Chi vince, chi perde
Dietro le cifre roboanti degli stanziamenti si nasconde una mappa dettagliata di disuguaglianze vecchie e nuove. Otto milioni e novecentomila dollari andranno a programmi di prossimità gestiti da organizzazioni locali; undici milioni e centomila finanzieranno la gestione dell’asma dentro le scuole. Una suddivisione che risponde a logiche amministrative precise, ma che stride quando la si sovrappone ai dati raccolti dai monitor dell’aria piazzati vicino alle superstrade principali. Uno studio condotto dai ricercatori della Columbia University ha rilevato che il congestion pricing è stato associato, in media, a un aumento di 0,22 µg/m3 di PM2.5 orario nel South Bronx. Il dato medio, però, nasconde le punte: quattro monitor collocati accanto ai grandi assi autostradali hanno registrato incrementi significativi, con un massimo di 1,29 µg/m3. Significa che in prossimità delle arterie dove il traffico deviato si infila per aggirare la zona a pedagogio, l’aria è diventata misurabilmente più tossica. Sono le stesse aree — Mott Haven, Hunts Point, le strisce residenziali attaccate alla Cross Bronx Expressway — dove il Dipartimento della Salute sta ora portando i programmi scolastici e comunitari per l’asma.
Il quadro è quello di un quartiere che riceve fondi per mitigare un danno che il meccanismo stesso dei fondi contribuisce ad aggravare. La giustizia ambientale promessa dal programma da 100 milioni si scontra con la geografia reale delle polveri: i soldi arrivano dove i monitor segnalano picchi, ma arrivano sotto forma di educazione sanitaria e gestione farmacologica, non di riduzione delle emissioni. Il paradosso è tutto qui: il sistema premia le aree esposte con interventi a valle, mentre a monte l’esposizione cresce.
Il respiro sospeso
Eppure, c’è un dato che sfugge a questa geometria di compensazioni: le visite al pronto soccorso per asma tra i bambini dai 5 ai 17 anni sono diminuite del 38 per cento a livello cittadino e del 25 per cento nel Bronx tra il 2009 e il 2024. Quindici anni di progressi lenti, costruiti su programmi di gestione domiciliare, formazione degli insegnanti, controllo ambientale delle abitazioni.
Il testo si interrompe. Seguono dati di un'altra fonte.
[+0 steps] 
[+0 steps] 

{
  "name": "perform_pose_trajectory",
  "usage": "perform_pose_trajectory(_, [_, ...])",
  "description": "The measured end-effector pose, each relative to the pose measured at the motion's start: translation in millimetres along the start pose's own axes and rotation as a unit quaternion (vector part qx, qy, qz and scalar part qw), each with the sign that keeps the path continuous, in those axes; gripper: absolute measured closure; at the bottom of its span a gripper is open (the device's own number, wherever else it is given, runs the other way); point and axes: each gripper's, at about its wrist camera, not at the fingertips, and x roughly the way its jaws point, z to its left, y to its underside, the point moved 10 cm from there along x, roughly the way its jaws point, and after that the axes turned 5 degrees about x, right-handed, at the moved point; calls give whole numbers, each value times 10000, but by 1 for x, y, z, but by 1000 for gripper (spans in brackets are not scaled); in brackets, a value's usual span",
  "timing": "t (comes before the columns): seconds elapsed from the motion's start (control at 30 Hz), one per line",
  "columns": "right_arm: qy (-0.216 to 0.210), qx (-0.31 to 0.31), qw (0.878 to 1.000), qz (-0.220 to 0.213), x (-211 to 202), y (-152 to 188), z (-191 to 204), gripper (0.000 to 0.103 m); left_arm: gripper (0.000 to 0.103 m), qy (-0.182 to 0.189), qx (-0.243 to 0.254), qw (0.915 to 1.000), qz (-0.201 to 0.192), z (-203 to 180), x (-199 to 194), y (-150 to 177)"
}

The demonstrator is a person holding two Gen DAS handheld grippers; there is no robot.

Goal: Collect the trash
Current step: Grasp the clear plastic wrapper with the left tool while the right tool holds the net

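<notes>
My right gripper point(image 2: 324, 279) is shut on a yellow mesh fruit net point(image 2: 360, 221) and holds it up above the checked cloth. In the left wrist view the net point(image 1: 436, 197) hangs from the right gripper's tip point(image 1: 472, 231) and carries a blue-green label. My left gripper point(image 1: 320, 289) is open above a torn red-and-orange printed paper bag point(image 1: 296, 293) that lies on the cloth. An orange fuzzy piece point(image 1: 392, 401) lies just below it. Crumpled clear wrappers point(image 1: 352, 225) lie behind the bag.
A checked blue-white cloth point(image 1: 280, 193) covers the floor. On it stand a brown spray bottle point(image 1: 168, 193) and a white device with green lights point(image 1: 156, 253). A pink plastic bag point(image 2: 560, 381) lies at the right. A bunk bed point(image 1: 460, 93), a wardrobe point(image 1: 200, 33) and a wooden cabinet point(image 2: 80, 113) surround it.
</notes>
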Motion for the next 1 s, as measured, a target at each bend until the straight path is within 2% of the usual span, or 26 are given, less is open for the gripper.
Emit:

Con quindici scuole aggiuntive e un sistema elettronico che ridurrà la dispersione dei moduli farmacologici, il Dipartimento della Salute promette efficienza prima dell’inizio dell’anno scolastico 2026-27. Ma quei progressi sono stati misurati prima che il congestion pricing ridisegnasse le traiettorie dei camion e delle automobili dirette fuori Manhattan. Cosa succederà adesso che i livelli di PM2.5 sono aumentati proprio accanto ai plessi scolastici coinvolti nell’espansione? Nessuno, per ora, può misurarlo. I 20 milioni comprano sollievo immediato e una migliore organizzazione dei farmaci, ma non spostano di un metro le corsie autostradali che stanno pompando polveri nei polmoni dei bambini del South Bronx. La domanda resta nell’aria, letteralmente.